Born in England and raised in Long Island, NY, David Seidler suffered from stuttering as a boy. He found inspiration from the wartime radio broadcasts of Britain's King George VI, who had also suffered from and overcome the same speech impediment. Seidler underwent years of speech therapy until he was 16, when his stuttering went away on its own. Now liberated, he began his career as a writer on the family adventure series "Adventures of the Seaspray" (ABC Australia, 1965-67). Seidler moved on to writing for American television, including an episode of the daytime series "Another World" (NBC, 1964-1999), as well as made-for-TV films such as "Malice in Wonderland" (CBS, 1985) with Elizabeth Taylor, and the war drama "My Father, My Son" (CBS, 1988). Seidler won his first Writers Guild Award for the biopic "Onassis: The Richest Man in the World" (ABC, 1988) starring Raul Julia as the Greek shipping magnate.

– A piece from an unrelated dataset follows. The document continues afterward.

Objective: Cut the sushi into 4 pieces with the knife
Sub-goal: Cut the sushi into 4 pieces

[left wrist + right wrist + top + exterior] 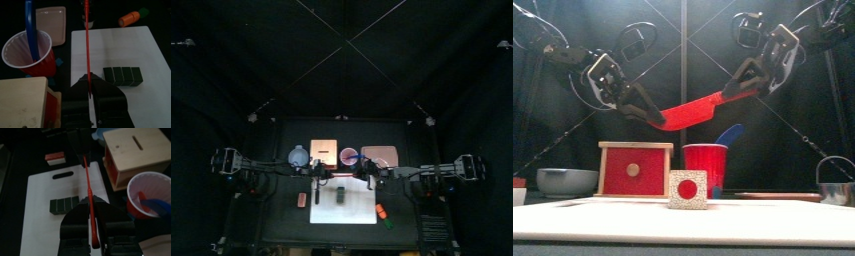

Seidler made a leap to feature film writing in 1988 with "Tucker: The Man and His Dream." The Francis Ford Coppola-directed/George Lucas-produced drama followed the rise and fall of American auto designer and entrepreneur Preston Tucker (Jeff Bridges), and his contributions to the automobile industry. With a knack for writing about real-life characters, Seidler penned the made-for-TV film "Whose Child Is This? The War for Baby Jessica" (ABC, 1993), based on the real-life and highly publicized court battle between a baby girl's biological parents and the couple who had raised her for over two years. Seidler also ventured into less serious projects in the late 1990s, writing scripts for animated features such as "Quest for Camelot" (1998) and "The King and I" (1999), as well as the musical comedy, "Come On, Get Happy: The Partridge Family Story" (ABC, 1999). The writer also had a long-running working relationship with the late actor David Carradine, who starred in the Seidler-penned action dramas "By Dawn's Early Light" (2000), "Son of the Dragon" (2006), and "Kung Fu Killer" (2008).
Even though Seidler overcame stuttering as a teen, the agony of growing up with the condition remained with him and continued to haunt him for most of his life. He found an opportunity to release his emotional battle with his childhood disability by writing "The King's Speech," a historical drama about Prince Albert (Colin Firth), whose stuttering troubled him as he prepared to take on the British throne. Geoffrey Rush played the speech therapist who helped the prince overcome his crippling stammer in time for his crowning as King George VI. "The King's Speech" premiered at the 2010 Toronto Film Festival and received a standing ovation. Seidler later revealed in interviews that it was a profound moment for someone who grew up with a stuttering condition, and for the first time in his life, he felt as if his true voice had finally been heard. The film received rave reviews from audiences and critics who called it a frontrunner for winning major award shows. For his brilliant writing of "The King's Speech," Seidler earned a Golden Globe nomination and an Oscar win for Best Original Screenplay.
David Seidler suffered from a speech impediment as a child.